What is needed »
Look through the material below and copy exactly the lines from the line with "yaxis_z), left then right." to the line with "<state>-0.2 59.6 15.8", those two lines included.

START Supplied entries

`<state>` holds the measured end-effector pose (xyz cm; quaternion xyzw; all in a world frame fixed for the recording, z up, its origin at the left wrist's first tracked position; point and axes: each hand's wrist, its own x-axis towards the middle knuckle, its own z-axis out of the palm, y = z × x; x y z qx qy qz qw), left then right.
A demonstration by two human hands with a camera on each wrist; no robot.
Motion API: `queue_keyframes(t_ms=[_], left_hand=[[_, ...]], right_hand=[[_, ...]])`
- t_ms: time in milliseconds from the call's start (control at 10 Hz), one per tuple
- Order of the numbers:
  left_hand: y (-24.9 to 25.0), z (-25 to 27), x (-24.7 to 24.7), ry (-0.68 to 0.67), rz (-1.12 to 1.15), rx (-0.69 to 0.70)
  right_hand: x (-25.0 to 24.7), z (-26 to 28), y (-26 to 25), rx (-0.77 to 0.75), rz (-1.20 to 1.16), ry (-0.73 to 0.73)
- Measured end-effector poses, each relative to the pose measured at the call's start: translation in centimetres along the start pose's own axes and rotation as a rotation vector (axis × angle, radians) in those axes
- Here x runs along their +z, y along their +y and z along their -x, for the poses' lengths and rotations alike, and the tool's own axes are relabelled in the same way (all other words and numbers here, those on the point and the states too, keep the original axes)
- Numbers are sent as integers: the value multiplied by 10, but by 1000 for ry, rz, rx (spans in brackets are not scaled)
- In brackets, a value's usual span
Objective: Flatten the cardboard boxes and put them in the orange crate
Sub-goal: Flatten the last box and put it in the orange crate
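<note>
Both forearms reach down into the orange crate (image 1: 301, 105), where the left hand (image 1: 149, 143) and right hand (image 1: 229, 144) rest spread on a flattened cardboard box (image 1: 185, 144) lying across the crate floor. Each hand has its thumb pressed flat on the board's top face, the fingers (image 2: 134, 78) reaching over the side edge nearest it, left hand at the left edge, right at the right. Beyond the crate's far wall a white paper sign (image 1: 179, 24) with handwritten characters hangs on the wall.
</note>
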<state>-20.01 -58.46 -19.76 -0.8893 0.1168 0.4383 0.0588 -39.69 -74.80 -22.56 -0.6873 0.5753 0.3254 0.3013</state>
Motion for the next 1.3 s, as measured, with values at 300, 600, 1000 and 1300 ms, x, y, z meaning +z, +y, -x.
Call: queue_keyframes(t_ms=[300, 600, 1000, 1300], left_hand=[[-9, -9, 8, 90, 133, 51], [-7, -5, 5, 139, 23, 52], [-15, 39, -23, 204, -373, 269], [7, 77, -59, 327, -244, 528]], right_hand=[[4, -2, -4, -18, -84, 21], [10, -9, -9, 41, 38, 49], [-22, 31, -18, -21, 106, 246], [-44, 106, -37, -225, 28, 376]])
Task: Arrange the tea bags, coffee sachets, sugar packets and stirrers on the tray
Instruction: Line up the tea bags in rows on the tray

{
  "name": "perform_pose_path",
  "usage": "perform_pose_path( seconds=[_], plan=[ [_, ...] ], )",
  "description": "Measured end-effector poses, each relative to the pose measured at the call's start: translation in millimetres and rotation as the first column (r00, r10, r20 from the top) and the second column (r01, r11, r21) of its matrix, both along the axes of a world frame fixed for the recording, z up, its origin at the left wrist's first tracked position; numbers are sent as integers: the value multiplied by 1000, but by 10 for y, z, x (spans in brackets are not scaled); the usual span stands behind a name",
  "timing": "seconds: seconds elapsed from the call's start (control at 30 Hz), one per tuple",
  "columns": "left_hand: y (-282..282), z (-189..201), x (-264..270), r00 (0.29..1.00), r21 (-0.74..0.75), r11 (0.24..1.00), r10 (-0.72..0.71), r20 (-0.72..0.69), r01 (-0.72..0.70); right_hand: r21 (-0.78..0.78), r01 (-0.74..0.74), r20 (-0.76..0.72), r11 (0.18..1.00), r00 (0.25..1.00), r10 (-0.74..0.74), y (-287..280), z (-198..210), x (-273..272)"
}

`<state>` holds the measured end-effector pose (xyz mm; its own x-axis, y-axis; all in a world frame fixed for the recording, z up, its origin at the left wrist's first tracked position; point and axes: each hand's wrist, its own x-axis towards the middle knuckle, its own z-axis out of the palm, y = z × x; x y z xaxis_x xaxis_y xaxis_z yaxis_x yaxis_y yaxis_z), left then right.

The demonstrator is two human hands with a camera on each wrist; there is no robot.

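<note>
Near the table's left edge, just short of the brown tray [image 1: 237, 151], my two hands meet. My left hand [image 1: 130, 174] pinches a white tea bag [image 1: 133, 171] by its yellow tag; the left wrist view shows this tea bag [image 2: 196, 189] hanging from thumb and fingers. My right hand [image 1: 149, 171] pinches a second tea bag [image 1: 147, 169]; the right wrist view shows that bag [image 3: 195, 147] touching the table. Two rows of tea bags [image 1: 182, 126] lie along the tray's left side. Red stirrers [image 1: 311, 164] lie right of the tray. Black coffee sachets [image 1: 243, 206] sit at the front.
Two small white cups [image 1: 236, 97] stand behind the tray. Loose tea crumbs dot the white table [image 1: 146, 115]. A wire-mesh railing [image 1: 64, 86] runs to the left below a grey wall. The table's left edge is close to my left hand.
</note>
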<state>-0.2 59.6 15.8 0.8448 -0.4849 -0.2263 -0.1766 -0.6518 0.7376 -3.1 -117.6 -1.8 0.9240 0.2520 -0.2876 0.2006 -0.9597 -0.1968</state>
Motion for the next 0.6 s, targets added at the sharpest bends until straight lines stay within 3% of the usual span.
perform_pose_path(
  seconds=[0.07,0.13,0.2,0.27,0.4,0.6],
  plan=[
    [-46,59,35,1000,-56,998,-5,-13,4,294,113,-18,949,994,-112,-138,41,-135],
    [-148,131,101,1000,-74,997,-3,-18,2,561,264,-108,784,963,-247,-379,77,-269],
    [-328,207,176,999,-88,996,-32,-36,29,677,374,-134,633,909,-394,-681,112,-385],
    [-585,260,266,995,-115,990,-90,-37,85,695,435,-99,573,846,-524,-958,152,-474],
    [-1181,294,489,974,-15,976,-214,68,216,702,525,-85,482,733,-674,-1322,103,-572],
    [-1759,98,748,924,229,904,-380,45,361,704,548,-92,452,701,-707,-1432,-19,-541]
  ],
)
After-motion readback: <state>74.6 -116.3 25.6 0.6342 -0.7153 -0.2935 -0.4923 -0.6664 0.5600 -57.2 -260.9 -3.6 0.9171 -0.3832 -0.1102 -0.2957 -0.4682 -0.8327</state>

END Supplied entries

Solution »
`<state>` holds the measured end-effector pose (xyz mm; its own x-axis, y-axis; all in a world frame fixed for the recording, z up, its origin at the left wrist's first tracked position; point and axes: each hand's wrist, its own x-axis towards the middle knuckle, its own z-axis out of the palm, y = z × x; x y z xaxis_x xaxis_y xaxis_z yaxis_x yaxis_y yaxis_z), left then right.

The demonstrator is two human hands with a camera on each wrist; there is no robot.

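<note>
Near the table's left edge, just short of the brown tray [image 1: 237, 151], my two hands meet. My left hand [image 1: 130, 174] pinches a white tea bag [image 1: 133, 171] by its yellow tag; the left wrist view shows this tea bag [image 2: 196, 189] hanging from thumb and fingers. My right hand [image 1: 149, 171] pinches a second tea bag [image 1: 147, 169]; the right wrist view shows that bag [image 3: 195, 147] touching the table. Two rows of tea bags [image 1: 182, 126] lie along the tray's left side. Red stirrers [image 1: 311, 164] lie right of the tray. Black coffee sachets [image 1: 243, 206] sit at the front.
Two small white cups [image 1: 236, 97] stand behind the tray. Loose tea crumbs dot the white table [image 1: 146, 115]. A wire-mesh railing [image 1: 64, 86] runs to the left below a grey wall. The table's left edge is close to my left hand.
</note>
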<state>-0.2 59.6 15.8 0.8448 -0.4849 -0.2263 -0.1766 -0.6518 0.7376 -3.1 -117.6 -1.8 0.9240 0.2520 -0.2876 0.2006 -0.9597 -0.1968</state>

No additional answer is needed.